EXERCISE REQUIREMENTS:
Repeat exactly the lines below that lie between the line with "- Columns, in" and the line with "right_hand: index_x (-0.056", counting both of those lines as part of the answer.

######

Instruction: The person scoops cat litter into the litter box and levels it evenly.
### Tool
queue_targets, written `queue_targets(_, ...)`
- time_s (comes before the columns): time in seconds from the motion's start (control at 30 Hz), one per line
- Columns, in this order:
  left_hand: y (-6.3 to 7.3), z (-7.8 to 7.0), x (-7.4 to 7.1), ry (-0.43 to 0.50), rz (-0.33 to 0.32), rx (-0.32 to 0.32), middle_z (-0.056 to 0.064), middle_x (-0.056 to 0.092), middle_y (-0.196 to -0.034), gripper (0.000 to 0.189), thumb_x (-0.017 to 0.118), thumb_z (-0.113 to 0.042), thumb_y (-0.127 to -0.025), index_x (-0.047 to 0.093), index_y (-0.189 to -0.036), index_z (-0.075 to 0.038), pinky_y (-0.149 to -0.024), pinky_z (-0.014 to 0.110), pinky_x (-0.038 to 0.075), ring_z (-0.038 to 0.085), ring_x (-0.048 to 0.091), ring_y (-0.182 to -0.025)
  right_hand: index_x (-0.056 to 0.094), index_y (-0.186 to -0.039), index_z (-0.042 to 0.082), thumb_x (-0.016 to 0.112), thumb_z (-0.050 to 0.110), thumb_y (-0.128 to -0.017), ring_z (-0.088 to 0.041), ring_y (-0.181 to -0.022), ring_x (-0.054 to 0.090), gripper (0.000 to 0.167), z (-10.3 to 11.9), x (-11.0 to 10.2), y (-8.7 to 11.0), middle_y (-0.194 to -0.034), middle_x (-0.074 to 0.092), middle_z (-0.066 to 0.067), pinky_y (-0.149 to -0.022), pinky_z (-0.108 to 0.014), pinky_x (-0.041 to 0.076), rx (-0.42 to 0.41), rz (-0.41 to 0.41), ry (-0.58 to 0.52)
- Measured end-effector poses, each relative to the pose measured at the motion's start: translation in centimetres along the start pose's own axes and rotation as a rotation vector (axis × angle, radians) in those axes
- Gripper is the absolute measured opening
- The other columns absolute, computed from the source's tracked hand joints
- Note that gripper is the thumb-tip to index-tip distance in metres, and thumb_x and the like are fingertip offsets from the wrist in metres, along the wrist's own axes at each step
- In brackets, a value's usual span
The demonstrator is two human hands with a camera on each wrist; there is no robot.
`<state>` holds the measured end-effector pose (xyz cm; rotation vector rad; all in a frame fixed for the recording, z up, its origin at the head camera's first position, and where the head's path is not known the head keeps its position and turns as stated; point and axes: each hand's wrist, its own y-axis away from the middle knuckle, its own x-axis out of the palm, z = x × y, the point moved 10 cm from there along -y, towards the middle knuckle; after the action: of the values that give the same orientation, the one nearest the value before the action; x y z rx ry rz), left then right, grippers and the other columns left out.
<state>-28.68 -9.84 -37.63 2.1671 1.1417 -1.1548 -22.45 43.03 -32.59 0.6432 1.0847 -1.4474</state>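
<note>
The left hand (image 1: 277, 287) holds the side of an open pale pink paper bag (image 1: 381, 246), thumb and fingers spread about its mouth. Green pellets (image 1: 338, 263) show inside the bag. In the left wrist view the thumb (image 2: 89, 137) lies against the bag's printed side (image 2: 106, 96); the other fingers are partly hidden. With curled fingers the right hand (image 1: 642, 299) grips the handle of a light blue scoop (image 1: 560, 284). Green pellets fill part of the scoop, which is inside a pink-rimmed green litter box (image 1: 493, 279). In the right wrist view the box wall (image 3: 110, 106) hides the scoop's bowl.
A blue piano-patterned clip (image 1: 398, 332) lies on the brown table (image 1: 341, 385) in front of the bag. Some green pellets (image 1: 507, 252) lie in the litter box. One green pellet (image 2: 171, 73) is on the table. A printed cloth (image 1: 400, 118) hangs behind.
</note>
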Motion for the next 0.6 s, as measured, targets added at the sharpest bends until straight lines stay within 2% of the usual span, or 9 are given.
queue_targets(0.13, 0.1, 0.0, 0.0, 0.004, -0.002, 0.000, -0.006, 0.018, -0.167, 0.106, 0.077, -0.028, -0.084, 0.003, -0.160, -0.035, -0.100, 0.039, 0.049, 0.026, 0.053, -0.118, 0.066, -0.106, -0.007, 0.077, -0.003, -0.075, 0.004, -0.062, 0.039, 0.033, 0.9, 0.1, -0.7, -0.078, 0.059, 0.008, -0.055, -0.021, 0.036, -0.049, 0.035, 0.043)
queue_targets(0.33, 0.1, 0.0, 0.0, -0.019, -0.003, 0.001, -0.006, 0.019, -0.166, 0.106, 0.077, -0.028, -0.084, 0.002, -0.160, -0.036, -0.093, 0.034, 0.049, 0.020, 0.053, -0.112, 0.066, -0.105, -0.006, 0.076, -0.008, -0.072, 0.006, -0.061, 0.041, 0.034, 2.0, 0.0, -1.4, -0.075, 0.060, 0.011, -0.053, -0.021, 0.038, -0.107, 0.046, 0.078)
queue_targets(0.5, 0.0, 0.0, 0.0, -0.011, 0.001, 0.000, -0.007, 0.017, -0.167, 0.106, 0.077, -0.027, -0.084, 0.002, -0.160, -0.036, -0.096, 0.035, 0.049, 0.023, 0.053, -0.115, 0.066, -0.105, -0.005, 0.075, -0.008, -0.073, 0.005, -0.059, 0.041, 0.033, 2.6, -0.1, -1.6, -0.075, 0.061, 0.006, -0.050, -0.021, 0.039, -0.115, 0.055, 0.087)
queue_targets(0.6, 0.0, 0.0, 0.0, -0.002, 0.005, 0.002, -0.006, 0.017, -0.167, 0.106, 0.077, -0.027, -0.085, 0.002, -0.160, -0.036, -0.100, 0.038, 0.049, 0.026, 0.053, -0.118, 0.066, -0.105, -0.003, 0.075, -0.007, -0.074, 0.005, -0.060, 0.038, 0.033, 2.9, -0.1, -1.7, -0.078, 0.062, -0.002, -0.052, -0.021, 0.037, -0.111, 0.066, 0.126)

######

WRITTEN REPLY:
- Columns, in this order:
  left_hand: y (-6.3 to 7.3), z (-7.8 to 7.0), x (-7.4 to 7.1), ry (-0.43 to 0.50), rz (-0.33 to 0.32), rx (-0.32 to 0.32), middle_z (-0.056 to 0.064), middle_x (-0.056 to 0.092), middle_y (-0.196 to -0.034), gripper (0.000 to 0.189), thumb_x (-0.017 to 0.118), thumb_z (-0.113 to 0.042), thumb_y (-0.127 to -0.025), index_x (-0.047 to 0.093), index_y (-0.189 to -0.036), index_z (-0.075 to 0.038), pinky_y (-0.149 to -0.024), pinky_z (-0.014 to 0.110), pinky_x (-0.038 to 0.075), ring_z (-0.038 to 0.085), ring_x (-0.048 to 0.091), ring_y (-0.182 to -0.025)
  right_hand: index_x (-0.056 to 0.094), index_y (-0.186 to -0.039), index_z (-0.042 to 0.082), thumb_x (-0.016 to 0.112), thumb_z (-0.050 to 0.110), thumb_y (-0.128 to -0.017), ring_z (-0.088 to 0.041), ring_y (-0.181 to -0.022), ring_x (-0.054 to 0.090), gripper (0.000 to 0.167), z (-10.3 to 11.9), x (-11.0 to 10.2), y (-8.7 to 11.0), middle_y (-0.194 to -0.034), middle_x (-0.074 to 0.092), middle_z (-0.066 to 0.067), pinky_y (-0.149 to -0.022), pinky_z (-0.108 to 0.014), pinky_x (-0.041 to 0.076), rx (-0.42 to 0.41), rz (-0.41 to 0.41), ry (-0.58 to 0.52)

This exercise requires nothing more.